County parks department spokeswoman Anne Radford said that the public isn’t technically allowed access to the creek from hiking trails. But there is no signage posted, she acknowledged. And it’s not uncommon to see people, who can easily get down to the creek from the trail via several well-worn footpaths, wading and exploring the creek bed, especially in warmer months.
“A no-trespassing is the very least that has to happen,” Chapman said. “I seriously doubt if the Army Corps approaches the county about signs that St. Louis County is going to say, ‘No.’”
In 2016, the U.S. Centers for Disease Control and Prevention recommended people avoid getting in the creek or playing along it.
The department doesn’t track how many people visit Fort Belle Fontaine annually, Radford said. A state youth justice facility sits up on a hill within the park boundaries. The Missouri Division of Youth Services did not respond to a request for comment Monday. There’s also a police K-9 training area in the park.
The toxic mess from World War II-era contamination has been a recurrent headache for north St. Louis County communities. From 1942 to 1957, Mallinckrodt Chemical Co. secretly processed uranium ore on the Mississippi riverfront north of downtown St. Louis. Radioactive byproducts were stored at a location on Lambert airport’s northern border next to Coldwater Creek. The byproducts were later trucked about a mile away to an industrial area also bordering Coldwater Creek in the 9200 block of Latty Avenue.
Last fall, Hazelwood School District announced it would close Jana Elementary in Florissant over concerns about radioactive contamination. And about 17 miles west of Fort Belle Fontaine at the West Lake Landfill Superfund site in Bridgeton, residents have long complained of a lack of transparency from the federal government over cleanup.
The main storage sites — the sources of contamination — have mostly been cleaned up. The Army Corps’ focus has shifted to testing Coldwater Creek, which travels through Hazelwood, Florissant, Black Jack, unincorporated St. Louis County and a sliver of Berkeley. FUSRAP is supposed to complete cleanup by 2038.
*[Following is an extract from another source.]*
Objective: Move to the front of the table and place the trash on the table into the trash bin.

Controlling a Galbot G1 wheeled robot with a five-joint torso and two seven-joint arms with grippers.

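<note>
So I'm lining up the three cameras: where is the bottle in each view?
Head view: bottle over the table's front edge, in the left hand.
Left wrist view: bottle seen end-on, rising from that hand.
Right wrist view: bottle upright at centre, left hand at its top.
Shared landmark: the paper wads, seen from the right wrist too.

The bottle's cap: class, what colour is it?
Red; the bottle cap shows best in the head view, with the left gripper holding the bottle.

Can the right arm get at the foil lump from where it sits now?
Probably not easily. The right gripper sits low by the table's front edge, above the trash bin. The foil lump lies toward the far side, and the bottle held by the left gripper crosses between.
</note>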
The park land, with its access to waterways and hilltop views, was used strategically in the early 19th century. In May 1804, the Lewis and Clark expedition spent the first night of their journey on an island opposite from Coldwater Creek, according to the National Park Service. Later that year, United States signed a treaty with the Sac and Fox tribes promising trade, according to a Washington University report. The park’s name dates back to 1805 when the U.S. military built a fort on the land, its first military installation west of the Mississippi River.
The city of St. Louis acquired the property in 1913 and built a detention home and training school for boys. In the wake of the Great Depression, the Works Progress Administration built the Grand Staircase and other stonework features as a summer retreat for city dwellers.
St. Louis County began operating Fort Belle Fontaine park in 1986. In 2016, the fort was added to the National Register of Historic Places.